In article <santa-DE15CC.17545025022008@[EMAIL PROTECTED]
>,
Santa Claus <santa@[EMAIL PROTECTED]
> wrote:
> i have a simple question. what's the difference between these two ways
> of handling while?
>
> 1)
> while (condition)
> {
> do something
> change condition if needed
> }
>
> 2)
> do
> {
> do something
> change condition if needed
> }
> while (condition)
If the condition is zero/false, the first will never be executed while
the second will run at least once. More broadly, since the "condition"
may be function call instead of just a value, there may be side effects.
> personally, i prefer version 1 but that means that condition would have
> to be preset before entering into the loop and there's a possibility of
> it not going into the loop based on the condition when it enters the
> loop.
I prefer the version that accomplishes the task I'm trying to get done
at that point in the code with minimal obfuscation.
> another thing i'd like to know is why do a while false or while true?
> shouldn't you actually TEST for something instead of testing a constant
> and then breaking out if an inside test results in something?

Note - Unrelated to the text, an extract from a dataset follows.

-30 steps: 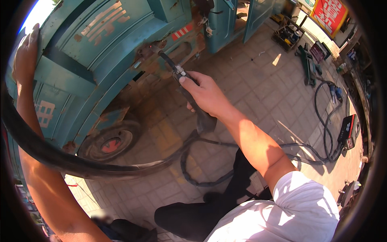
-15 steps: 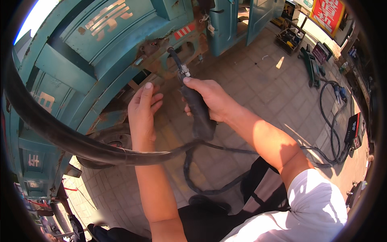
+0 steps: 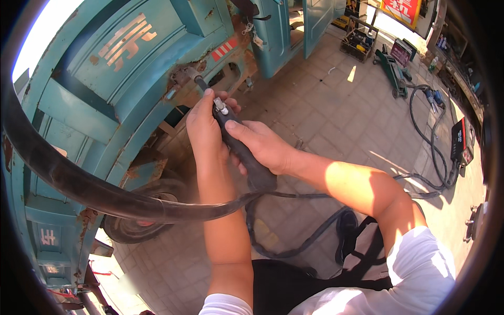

Partly it's a matter of style, but it's *also* serves as a form of
do***entation regarding the intent. Starting a loop with "while(1)" is a
good indication that you really want this block to run "forever" until
and unless some exceptional situation (and there may be more than one of
these) arises. That while practically you do expect the loop to
eventually exit, you expect it to be a condition that's complex and/or
rare.
> this is what i've seen once (from a teacher no less). shouldn't it be
> "while condition" instead of "while true"?
>
> while (true)
> {
> do something
> if (some condition)
> {
> break;
> }
> }
Because if the condition started as false - something that again may not
be as trivial to rig as an assignment to a variable - the 'do something'
part would never execute.
> ok ok, enough of me ranting on and on. i'll get off my soapbox but i
> WOULD like to know just for curiosity's sake.
Curiosity's fine, and certainly better than blind assumption like the
person I saw once asserting that
i = 0;
while(i < 10)
{
//...
i++;
}
was "literally" several times faster than
for(i=0; i < 10; ++i)
{
//...
}
When challenged he allowed that when he said "literally several times"
he meant "slightly" and after too much further discussion finally
understood that the difference he had seen was a quirk of the way his
compiler optimized that particular stretch of code rather than a
reliable behavior of C.
That said, there would have been better places to ask this question
since it has not a thing to do with Objective-C. I'm thinking
comp.programming.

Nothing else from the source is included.